* _Brief_
Where a line of the records holds the string "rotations", copy that line.

____________

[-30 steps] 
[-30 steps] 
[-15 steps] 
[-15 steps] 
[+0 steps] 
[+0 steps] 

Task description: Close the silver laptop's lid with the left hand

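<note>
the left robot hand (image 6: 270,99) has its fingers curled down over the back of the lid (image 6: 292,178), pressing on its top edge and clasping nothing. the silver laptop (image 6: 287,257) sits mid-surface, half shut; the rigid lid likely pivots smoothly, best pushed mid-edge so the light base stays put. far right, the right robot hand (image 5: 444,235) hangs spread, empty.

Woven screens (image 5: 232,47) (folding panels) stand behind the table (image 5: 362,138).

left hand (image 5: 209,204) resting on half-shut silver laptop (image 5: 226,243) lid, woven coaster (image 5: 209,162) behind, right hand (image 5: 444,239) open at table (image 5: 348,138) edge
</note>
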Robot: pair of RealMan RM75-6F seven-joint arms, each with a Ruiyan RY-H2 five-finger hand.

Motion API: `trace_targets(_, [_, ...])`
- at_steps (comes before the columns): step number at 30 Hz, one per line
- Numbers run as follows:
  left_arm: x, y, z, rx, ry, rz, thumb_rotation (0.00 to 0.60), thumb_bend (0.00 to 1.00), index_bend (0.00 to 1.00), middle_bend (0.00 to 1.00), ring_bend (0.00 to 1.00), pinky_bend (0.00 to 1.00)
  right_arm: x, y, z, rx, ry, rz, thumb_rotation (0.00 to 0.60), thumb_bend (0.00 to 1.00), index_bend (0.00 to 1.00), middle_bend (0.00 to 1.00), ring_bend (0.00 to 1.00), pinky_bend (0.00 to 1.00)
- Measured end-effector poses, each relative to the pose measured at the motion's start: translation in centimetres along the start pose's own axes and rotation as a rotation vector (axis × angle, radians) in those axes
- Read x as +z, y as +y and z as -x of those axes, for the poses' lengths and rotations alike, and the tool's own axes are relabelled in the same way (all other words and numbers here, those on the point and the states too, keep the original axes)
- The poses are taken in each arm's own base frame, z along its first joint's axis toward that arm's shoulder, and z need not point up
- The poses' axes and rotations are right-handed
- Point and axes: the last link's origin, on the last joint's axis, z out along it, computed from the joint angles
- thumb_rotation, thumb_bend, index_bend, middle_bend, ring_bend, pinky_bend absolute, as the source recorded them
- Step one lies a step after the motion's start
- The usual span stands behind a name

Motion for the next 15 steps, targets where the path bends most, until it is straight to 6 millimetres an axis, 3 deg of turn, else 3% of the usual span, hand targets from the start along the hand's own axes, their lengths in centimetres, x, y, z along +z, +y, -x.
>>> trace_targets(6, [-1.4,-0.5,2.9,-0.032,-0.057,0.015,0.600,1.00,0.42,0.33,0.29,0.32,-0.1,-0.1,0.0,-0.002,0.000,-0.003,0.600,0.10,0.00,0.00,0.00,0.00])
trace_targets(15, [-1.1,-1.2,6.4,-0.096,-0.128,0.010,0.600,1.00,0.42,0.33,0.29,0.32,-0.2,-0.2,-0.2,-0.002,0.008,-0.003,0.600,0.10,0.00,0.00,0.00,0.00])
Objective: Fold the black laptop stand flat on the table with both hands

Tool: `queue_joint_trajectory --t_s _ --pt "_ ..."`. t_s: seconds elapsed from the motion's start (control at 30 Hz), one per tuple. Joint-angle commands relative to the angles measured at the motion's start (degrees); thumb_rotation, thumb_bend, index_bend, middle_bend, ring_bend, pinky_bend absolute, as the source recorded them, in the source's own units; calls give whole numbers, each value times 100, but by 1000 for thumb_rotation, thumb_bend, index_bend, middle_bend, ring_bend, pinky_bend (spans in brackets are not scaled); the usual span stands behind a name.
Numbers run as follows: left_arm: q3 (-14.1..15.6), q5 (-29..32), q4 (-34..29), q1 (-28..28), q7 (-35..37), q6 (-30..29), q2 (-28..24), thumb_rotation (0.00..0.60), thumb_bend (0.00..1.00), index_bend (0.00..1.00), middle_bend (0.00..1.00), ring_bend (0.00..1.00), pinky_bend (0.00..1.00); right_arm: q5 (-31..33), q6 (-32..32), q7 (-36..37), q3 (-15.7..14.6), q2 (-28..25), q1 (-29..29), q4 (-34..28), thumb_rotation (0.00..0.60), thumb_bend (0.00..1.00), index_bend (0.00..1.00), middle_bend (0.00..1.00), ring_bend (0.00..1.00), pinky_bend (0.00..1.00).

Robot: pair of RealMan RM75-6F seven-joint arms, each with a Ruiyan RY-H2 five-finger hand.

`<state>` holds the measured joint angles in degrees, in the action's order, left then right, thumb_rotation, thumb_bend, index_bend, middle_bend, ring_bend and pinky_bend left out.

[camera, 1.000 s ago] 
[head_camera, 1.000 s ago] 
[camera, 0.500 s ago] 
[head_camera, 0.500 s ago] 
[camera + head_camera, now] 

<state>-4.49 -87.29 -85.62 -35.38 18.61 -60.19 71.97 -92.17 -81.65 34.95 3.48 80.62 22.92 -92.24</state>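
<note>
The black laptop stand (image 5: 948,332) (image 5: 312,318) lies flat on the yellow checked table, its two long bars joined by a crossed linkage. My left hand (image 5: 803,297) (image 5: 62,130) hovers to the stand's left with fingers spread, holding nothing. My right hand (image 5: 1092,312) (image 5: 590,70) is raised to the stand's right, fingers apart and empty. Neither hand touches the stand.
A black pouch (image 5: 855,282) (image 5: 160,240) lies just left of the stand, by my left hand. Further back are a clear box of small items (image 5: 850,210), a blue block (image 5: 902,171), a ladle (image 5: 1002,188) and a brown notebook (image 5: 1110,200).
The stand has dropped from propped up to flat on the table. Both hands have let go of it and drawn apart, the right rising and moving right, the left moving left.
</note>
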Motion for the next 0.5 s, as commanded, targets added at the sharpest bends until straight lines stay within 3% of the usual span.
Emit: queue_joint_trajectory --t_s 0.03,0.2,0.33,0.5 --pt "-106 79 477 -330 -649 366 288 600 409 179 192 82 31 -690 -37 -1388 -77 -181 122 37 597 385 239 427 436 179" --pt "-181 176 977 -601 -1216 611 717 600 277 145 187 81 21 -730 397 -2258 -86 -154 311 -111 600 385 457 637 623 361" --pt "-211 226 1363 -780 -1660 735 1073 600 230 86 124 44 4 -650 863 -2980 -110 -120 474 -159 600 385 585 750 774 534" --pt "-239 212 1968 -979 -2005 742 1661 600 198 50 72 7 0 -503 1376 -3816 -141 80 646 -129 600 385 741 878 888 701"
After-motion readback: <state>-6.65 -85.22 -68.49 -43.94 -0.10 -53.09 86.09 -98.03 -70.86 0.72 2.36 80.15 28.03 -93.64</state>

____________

* _Response below_
- Read x as +z, y as +y and z as -x of those axes, for the poses' lengths and rotations alike, and the tool's own axes are relabelled in the same way (all other words and numbers here, those on the point and the states too, keep the original axes)
- The poses' axes and rotations are right-handed

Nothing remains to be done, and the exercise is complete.